• _Problem to solve_
Work out the count of lines in the listing below that include "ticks". Give that count alone.

• _Supplied material_
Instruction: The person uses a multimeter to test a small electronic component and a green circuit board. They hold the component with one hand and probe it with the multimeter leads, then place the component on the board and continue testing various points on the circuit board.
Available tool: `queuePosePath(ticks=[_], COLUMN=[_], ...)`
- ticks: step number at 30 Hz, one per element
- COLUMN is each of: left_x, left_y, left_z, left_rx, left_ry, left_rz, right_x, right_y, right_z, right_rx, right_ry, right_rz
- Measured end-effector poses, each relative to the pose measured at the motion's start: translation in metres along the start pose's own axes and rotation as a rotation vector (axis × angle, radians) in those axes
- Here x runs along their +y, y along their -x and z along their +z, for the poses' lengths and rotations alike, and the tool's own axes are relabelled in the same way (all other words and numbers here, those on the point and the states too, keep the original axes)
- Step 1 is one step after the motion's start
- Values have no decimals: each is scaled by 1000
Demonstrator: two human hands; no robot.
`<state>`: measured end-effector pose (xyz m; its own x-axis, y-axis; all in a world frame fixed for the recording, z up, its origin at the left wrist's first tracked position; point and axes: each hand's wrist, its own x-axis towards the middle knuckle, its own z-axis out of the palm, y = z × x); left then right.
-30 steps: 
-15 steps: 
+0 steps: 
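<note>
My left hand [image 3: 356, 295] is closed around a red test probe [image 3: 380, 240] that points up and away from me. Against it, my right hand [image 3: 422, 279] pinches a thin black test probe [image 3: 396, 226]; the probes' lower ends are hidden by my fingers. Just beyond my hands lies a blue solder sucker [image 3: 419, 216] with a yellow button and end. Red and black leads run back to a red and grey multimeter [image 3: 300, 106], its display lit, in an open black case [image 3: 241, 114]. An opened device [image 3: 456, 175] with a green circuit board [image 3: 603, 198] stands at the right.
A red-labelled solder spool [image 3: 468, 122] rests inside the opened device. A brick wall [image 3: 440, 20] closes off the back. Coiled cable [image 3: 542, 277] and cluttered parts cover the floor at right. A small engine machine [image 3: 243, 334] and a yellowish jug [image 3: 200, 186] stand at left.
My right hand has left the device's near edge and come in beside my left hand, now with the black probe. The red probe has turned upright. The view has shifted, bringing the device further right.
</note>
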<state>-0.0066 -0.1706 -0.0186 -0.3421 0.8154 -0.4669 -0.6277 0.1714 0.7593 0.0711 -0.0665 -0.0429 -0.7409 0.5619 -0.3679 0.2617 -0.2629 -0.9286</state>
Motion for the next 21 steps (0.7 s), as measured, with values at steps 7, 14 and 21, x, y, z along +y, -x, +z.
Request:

• _Reply_
2